Jakarta, CNBC Indonesia – Kepala Badan Gizi Nasional (BGN) Sudaryono menetapkan perubahan status kasus keracunan dalam Program Makan Bergizi Gratis (MBG), dari sebelumnya dikategorikan sebagai kejadian menonjol menjadi kejadian fatal. Sejalan dengan keputusan tersebut, BGN juga mulai menerapkan prinsip zero tolerance terhadap setiap insiden keamanan pangan yang terjadi di Satuan Pelayanan Pemenuhan Gizi (SPPG).
Keputusan itu diambil usai Sudaryono melakukan kunjungan langsung kepada penerima manfaat yang terdampak kasus keracunan di Semarang, Jawa Tengah. Menurutnya, setiap insiden yang mengancam keselamatan penerima manfaat harus diperlakukan sebagai persoalan serius, karena menyangkut nyawa dan kesehatan masyarakat.

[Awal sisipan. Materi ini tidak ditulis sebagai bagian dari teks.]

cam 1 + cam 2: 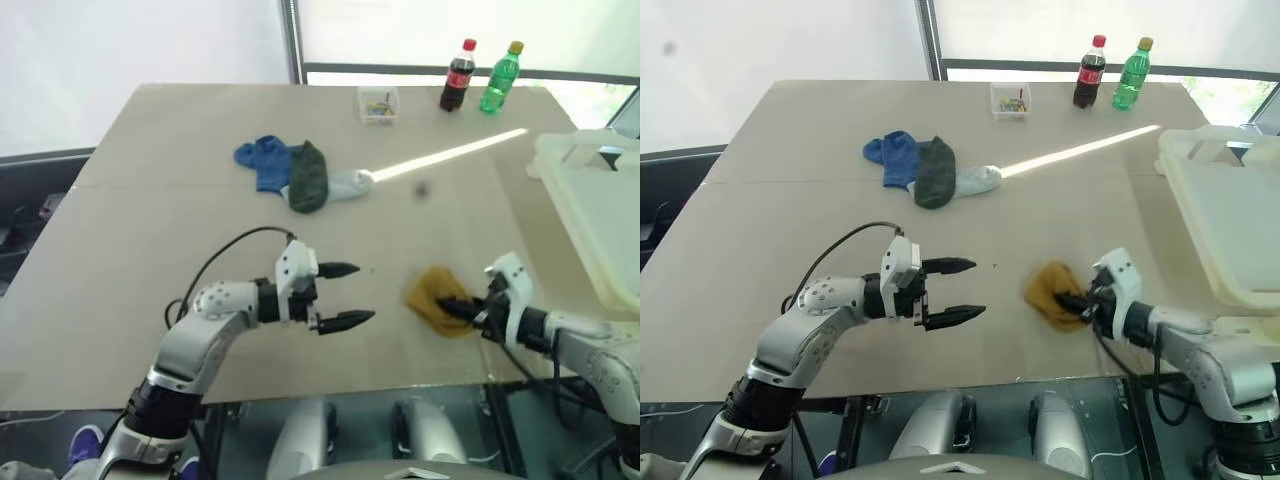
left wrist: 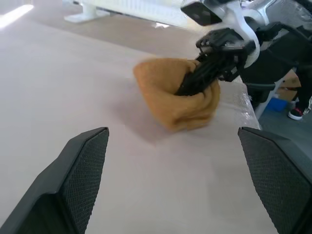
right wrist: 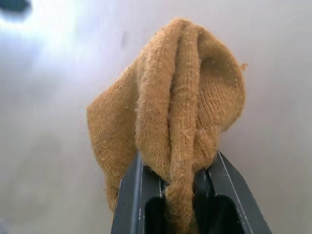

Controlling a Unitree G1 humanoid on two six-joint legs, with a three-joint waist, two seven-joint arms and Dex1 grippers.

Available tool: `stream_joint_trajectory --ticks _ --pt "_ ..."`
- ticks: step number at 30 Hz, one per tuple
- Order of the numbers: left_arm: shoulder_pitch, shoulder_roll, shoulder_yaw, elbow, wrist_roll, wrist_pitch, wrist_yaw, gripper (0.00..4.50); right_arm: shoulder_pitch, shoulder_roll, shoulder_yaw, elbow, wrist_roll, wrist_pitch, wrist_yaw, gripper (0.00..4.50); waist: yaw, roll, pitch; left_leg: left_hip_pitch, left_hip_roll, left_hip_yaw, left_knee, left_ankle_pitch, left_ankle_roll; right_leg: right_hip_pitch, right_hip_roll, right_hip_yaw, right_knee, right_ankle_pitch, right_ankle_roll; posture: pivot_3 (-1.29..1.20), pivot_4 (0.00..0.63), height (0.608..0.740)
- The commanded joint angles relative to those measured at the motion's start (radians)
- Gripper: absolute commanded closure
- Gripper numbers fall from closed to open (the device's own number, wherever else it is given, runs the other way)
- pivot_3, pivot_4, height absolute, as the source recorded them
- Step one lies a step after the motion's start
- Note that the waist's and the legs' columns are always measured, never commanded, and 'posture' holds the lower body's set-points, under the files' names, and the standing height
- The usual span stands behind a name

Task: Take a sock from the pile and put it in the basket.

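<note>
- Left gripper [image 1: 348,295] hangs over the table [image 1: 120,250] with its fingers spread wide, empty.
- The pile [image 1: 295,172] lies farther back on the table, well apart from both grippers.
- Right gripper [image 1: 1076,301] pinches a yellow sock [image 1: 1052,292] at the near edge, so the grasp looks made.
- Next: lift and carry right to the basket [image 1: 590,215].
- The right wrist view shows sock folds bunched between the fingers; the head views show the basket.

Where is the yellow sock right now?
The yellow sock sits near the table's front edge on the robot's right, pinched in the right pincer, away from the sock pile.
</note>
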Motion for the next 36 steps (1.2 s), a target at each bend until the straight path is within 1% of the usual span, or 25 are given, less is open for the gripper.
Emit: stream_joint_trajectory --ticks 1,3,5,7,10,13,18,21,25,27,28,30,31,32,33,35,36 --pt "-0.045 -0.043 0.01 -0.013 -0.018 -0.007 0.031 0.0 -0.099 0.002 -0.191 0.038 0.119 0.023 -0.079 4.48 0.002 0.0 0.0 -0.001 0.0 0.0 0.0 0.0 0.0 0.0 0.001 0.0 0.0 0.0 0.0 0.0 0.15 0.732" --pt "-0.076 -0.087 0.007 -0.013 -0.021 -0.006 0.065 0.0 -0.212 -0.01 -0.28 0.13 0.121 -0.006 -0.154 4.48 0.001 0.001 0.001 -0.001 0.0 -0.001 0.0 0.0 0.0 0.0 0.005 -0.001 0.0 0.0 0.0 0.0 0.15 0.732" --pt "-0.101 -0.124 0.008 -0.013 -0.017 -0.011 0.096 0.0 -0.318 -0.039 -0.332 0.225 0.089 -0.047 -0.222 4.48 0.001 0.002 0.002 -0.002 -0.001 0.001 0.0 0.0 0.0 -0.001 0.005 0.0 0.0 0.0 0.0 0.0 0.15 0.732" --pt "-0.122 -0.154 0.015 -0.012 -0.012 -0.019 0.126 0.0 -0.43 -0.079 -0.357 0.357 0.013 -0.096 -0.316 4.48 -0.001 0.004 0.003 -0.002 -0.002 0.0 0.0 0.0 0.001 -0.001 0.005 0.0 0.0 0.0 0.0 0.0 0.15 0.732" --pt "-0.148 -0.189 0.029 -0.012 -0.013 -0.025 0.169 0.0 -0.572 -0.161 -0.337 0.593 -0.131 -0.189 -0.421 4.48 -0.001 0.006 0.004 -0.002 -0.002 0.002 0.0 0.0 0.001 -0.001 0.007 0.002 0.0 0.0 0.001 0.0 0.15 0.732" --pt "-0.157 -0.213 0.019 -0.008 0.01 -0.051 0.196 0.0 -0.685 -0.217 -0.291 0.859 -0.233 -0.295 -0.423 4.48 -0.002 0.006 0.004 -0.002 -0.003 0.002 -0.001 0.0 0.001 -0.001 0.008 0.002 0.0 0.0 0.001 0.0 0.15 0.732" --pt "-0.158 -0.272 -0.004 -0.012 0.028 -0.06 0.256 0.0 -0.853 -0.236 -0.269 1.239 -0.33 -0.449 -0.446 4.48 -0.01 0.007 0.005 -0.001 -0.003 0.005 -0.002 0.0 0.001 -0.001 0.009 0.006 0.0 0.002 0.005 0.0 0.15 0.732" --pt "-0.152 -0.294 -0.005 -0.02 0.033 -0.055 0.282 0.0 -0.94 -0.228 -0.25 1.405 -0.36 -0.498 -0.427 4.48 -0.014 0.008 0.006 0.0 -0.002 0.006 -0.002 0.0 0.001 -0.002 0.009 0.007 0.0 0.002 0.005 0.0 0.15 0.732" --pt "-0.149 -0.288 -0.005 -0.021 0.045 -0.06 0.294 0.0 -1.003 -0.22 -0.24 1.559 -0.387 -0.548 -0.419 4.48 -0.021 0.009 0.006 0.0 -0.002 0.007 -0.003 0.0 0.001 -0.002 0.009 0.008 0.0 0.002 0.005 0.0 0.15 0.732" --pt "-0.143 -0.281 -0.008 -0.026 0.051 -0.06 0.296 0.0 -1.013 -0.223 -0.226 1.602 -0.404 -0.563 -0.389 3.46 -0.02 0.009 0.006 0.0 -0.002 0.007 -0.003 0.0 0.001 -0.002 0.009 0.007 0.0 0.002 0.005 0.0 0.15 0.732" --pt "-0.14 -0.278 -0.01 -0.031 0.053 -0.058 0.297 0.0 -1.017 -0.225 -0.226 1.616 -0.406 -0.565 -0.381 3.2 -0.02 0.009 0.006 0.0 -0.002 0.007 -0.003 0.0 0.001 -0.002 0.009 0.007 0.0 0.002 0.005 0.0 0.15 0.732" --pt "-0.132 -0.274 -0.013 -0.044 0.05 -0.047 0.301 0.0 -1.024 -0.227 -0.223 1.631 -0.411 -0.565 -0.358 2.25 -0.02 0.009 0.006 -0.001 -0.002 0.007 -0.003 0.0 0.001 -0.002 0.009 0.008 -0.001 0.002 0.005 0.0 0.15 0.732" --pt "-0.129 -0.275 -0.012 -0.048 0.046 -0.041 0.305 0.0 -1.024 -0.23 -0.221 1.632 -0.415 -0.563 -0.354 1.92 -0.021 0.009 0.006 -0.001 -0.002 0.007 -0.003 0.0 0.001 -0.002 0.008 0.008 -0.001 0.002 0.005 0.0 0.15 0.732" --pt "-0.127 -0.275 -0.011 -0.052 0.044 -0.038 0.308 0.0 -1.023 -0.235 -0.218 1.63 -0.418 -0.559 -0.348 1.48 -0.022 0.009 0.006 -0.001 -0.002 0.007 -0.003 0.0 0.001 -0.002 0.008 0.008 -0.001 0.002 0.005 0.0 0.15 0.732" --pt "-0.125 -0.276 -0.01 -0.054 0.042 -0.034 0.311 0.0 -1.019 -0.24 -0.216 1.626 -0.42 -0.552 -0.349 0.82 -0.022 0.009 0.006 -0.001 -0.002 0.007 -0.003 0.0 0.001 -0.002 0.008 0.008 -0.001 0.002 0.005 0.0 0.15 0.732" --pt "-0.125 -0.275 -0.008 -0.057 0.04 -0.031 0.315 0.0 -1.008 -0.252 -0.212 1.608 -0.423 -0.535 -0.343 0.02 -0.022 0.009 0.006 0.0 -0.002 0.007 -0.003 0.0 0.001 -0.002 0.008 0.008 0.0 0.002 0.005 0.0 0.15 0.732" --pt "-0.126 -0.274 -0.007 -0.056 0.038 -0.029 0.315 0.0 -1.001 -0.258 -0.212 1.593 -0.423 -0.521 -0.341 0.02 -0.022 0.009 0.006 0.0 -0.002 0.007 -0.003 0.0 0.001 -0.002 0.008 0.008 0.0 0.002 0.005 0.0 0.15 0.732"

“Sesuai dengan (hasil) rapat, kami putuskan bahwa keracunan menjadi kejadian fatal. Ini menyangkut nyawa seseorang, kondisi kesehatan seseorang. Kami berharap ini menjadi kasus yang pertama dan terakhir semenjak saya menjadi Kepala Badan,” tegas Sudaryono dalam keterangannya, dikutip Selasa (4/8/2026).
Dengan perubahan status tersebut, BGN juga memperketat mekanisme penanganan apabila terjadi dugaan keracunan makanan di dapur MBG. Setiap SPPG yang diduga menjadi sumber insiden akan langsung dihentikan sementara operasionalnya (suspend), untuk menjalani investigasi menyeluruh.
Pemeriksaan akan mencakup hasil uji laboratorium, penerapan standar higiene dan sanitasi, kepatuhan terhadap prosedur operasional, hingga evaluasi terhadap personel yang bertanggung jawab dalam operasional dapur.
Tak hanya itu, Sudaryono memastikan kepala SPPG sebagai penanggung jawab operasional akan langsung dicopot apabila terjadi kasus keracunan, sembari menunggu hasil investigasi lebih lanjut.
“Setiap ada kasus keracunan, dapur atau SPPG langsung kami suspend. Kepala SPPG kami copot, kemudian kami investigasi apakah terjadi kelalaian atau ada unsur lain. Hasil investigasi itu menjadi dasar untuk menentukan langkah berikutnya,” ujarnya.
Ia menegaskan, kebijakan tersebut bukan semata-mata bertujuan memberikan hukuman, melainkan membangun budaya kerja yang mengutamakan keselamatan penerima manfaat sekaligus meningkatkan disiplin seluruh pihak yang terlibat dalam pelaksanaan Program MBG.
“Zero tolerance terhadap kasus keracunan. Ini menyangkut nyawa, kondisi kesehatan, dan keamanan anak-anak kita, ibu hamil, ibu menyusui, serta balita,” ucap dia.
BGN menyatakan, akan terus memperkuat pengawasan terhadap seluruh SPPG agar pelaksanaan Program Makan Bergizi Gratis memenuhi standar keamanan pangan yang lebih ketat. Langkah tersebut diharapkan dapat mencegah terulangnya kasus serupa sekaligus menjamin keamanan dan keselamatan seluruh penerima manfaat di berbagai daerah.